Mientras nos reunimos para la celebrar la Eucaristía inaugural esta mañana, e invocamos la presencia y la sabiduría del Espíritu Santo, no puedo evitar sentir cómo las dos lecturas de la Escritura de hoy reflejan gran parte de nuestra experiencia vivida en los últimos años.
Como los discípulos del Evangelio de San Juan, muchas de nuestras comunidades se reunieron en el interior de nuestras casas, en nuestros propios «cenáculos», con las puertas cerradas. Incluso las puertas de nuestras iglesias estaban cerradas. Las puertas se cerraron por miedo: miedo al contagio de la pandemia, miedo a transmitir el virus a los más vulnerables de entre nosotros, miedo ante las restricciones impuestas por los gobiernos. Poco a poco, a medida que las restricciones disminuían en muchos países, nos aventuramos de nuevo, con mucho cuidado, como los discípulos después de la Resurrección. Volvimos a abrir nuestras iglesias, pero a un número limitado de personas. Pero todavía no nos sentíamos preparados para reunirnos en grandes grupos, ni para viajar muy lejos.
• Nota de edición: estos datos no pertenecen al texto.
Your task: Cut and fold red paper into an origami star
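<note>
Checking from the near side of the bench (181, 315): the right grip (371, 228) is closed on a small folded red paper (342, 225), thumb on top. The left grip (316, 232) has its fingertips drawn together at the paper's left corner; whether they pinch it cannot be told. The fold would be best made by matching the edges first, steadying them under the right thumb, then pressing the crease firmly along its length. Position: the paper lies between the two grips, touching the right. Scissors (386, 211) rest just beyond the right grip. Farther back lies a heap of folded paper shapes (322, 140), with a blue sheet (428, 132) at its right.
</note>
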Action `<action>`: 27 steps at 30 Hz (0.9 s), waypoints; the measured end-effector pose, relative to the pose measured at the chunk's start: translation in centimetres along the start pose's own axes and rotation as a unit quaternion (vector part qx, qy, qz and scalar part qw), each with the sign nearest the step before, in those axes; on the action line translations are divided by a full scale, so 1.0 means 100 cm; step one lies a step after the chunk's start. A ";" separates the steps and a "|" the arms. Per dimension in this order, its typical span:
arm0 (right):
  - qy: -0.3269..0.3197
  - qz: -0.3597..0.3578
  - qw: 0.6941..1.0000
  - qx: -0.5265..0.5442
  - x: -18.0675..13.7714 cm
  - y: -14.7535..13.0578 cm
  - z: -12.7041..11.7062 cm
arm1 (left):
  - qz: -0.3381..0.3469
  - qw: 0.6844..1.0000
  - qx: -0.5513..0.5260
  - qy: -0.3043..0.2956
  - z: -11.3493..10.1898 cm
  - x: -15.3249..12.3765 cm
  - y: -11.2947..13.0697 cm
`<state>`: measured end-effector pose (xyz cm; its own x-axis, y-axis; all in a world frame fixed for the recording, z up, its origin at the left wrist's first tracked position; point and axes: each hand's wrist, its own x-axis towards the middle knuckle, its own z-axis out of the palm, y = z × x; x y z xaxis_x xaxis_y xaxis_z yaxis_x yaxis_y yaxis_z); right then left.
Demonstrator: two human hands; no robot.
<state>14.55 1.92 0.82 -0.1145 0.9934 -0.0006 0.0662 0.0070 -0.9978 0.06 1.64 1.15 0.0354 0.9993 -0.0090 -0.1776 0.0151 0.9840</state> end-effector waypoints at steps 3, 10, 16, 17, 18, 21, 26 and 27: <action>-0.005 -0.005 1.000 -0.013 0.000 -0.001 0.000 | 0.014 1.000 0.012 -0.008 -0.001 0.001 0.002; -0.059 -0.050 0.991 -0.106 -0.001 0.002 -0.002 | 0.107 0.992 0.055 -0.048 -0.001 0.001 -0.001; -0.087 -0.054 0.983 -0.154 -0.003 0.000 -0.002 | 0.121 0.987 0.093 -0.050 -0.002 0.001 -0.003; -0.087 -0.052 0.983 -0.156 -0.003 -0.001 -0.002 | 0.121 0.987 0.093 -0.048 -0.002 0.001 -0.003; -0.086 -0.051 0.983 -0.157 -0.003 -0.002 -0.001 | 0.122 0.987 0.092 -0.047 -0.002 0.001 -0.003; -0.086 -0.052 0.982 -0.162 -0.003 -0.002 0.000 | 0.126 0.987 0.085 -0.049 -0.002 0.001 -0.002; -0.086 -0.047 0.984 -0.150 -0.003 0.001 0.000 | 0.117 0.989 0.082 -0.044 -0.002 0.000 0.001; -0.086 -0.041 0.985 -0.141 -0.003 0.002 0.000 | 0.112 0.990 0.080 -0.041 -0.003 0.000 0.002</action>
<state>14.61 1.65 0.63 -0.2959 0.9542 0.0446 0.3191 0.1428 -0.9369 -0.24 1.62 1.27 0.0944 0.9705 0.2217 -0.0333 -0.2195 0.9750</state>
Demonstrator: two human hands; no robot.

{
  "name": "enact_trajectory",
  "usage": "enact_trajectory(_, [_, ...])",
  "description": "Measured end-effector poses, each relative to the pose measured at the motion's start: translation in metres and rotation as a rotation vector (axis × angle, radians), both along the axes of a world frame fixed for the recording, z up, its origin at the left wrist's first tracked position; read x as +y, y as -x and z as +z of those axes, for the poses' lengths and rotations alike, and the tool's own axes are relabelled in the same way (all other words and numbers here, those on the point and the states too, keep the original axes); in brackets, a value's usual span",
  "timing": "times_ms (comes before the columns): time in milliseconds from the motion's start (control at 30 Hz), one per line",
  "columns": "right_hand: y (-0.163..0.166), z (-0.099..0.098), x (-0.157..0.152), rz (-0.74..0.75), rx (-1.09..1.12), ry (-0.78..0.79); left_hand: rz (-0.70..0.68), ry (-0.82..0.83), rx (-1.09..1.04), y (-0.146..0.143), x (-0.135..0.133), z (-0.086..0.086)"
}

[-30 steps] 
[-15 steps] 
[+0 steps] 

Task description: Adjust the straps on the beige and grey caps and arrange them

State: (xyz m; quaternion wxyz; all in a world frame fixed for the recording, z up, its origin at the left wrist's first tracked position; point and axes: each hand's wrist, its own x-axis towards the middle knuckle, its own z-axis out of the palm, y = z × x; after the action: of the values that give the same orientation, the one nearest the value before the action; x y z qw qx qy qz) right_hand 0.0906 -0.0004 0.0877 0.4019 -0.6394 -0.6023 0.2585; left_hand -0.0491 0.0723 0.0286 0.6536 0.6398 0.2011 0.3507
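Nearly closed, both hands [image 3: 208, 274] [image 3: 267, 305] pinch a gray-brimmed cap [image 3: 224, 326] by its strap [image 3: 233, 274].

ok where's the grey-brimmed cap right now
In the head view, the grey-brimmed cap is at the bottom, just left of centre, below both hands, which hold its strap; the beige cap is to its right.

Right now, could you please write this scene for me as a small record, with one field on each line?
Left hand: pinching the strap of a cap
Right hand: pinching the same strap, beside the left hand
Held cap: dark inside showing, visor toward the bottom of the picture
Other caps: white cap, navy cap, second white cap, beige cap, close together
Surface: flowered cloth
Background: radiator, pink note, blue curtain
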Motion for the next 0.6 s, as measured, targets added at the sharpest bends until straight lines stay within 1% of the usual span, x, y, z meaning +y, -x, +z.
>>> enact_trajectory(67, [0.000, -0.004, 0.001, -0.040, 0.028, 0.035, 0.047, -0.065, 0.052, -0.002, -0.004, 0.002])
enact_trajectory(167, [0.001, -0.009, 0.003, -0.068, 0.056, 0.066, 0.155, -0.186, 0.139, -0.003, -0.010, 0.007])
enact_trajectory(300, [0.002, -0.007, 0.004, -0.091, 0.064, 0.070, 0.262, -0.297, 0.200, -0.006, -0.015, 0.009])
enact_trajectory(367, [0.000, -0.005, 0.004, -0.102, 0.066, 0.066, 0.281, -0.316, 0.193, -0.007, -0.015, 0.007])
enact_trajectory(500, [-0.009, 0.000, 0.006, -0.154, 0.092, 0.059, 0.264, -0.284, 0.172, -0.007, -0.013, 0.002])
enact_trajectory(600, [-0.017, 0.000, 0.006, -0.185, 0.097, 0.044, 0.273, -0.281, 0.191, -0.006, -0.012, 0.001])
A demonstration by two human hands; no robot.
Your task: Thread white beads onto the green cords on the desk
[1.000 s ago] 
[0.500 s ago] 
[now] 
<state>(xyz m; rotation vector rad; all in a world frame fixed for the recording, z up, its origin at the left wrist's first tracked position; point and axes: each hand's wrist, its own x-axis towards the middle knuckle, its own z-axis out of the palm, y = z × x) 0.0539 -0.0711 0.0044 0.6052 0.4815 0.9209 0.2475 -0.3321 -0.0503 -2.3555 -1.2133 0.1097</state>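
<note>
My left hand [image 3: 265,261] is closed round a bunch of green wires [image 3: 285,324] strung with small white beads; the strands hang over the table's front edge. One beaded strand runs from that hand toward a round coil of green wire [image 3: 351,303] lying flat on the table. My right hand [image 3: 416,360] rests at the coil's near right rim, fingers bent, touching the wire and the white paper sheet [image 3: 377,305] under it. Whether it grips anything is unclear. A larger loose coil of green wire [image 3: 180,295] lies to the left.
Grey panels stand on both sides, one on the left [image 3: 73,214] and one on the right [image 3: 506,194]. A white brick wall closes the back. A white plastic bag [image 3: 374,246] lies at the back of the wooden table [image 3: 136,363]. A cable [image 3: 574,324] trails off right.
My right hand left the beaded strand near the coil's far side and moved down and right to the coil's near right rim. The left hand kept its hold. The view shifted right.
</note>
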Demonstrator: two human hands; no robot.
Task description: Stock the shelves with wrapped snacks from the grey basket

Sabemos que la pandemia aún no ha terminado. Y, para empeorar las cosas, ahora nos encontramos en medio de la guerra. La división social y política aflige a muchos de nuestros países. La creciente conciencia de los efectos de la crisis climática nos desafía a cuidar de nuestra Casa Común. En muchos de nuestros países nos enfrentamos a una crisis energética, y también alimentaria. Y es en este preciso momento, en este mundo herido nuestro, cuando Dios nos llama a reunirnos en Capítulo, a viajar por todo el mundo, a re-imaginar nuestra identidad y misión redentoristas, a confiar en que Jesús, nuestro Redentor, está en medio de nosotros, y que siempre ha estado más cerca de nosotros de lo que nunca imaginamos.
Y así, como los discípulos el día de Pentecostés en la primera lectura de esta Eucaristía, nos reunimos con María, la Madre de Jesús, nuestro Perpetuo Socorro. Nos reunimos con miedo y anticipación, con esperanza y vacilación. Sabemos que estamos llamados a llevar la Buena Noticia a este mundo herido de hoy, pero quizás no estamos seguros de cuál es la mejor manera de ponerlo en práctica, a quiénes somos enviados, con quiénes crearemos comunidad…
Aceptar nuestra llamada hoy requiere valor y decisión, como el valor de Alfonso cuando los demás le abandonaron a él y al hermano Vito solos en Scala. Es como la valentía de Clemente cuando fue expulsado de San Benón en Varsovia y no sabía si volvería a ver a sus hermanos redentoristas. Es la valentía de nuestros benditos mártires en Ucrania, en Eslovaquia, en España… Encontramos esperanza hoy en la valentía de tantos de nuestros antepasados en la Congregación que se pusieron en marcha para llevar la Buena Noticia a los demás, siguiendo a Jesús en las selvas de Surinam y en los desiertos de África Occidental, a las tierras inexploradas de América del Norte y a las antiguas civilizaciones de la India, Japón, Tailandia y Vietnam. Encontramos esperanza en la valentía de nuestros cohermanos que permanecieron en la clandestinidad en Ucrania, Eslovaquia, China y tantas otras circunstancias difíciles.
Al igual que Jesús sopló su Espíritu sobre aquel pequeño grupo de discípulos asustados en el Evangelio de hoy, también sopla hoy, sobre nosotros, su Espíritu, en esta Eucaristía, en este Capítulo. Escuchad de nuevo sus palabras: «La paz esté con vosotros. Recibid el Espíritu Santo. Como el Padre me ha enviado, así os envío yo. Recibid el Espíritu Santo: perdonad, sanad, acoged y predicad».
Como los discípulos el día de Pentecostés, necesitamos aprender un nuevo lenguaje que la gente de hoy pueda entender. Rezamos para que el Espíritu reavive en nosotros una pasión renovada que dará un testimonio más poderoso que cualquier palabra que digamos.
Como hemos rezado en la colecta de esta misa, recemos una vez más «Padre, derrama los dones del Espíritu Santo hasta los confines de la tierra, y continúa hoy las obras maravillosas que realizaste al principio de la predicación del Evangelio».
María, Madre de la Esperanza, enséñanos a batir las alas del Espíritu y a hacer surgir de nuevo la Palabra hecha carne en esta generación. Amén.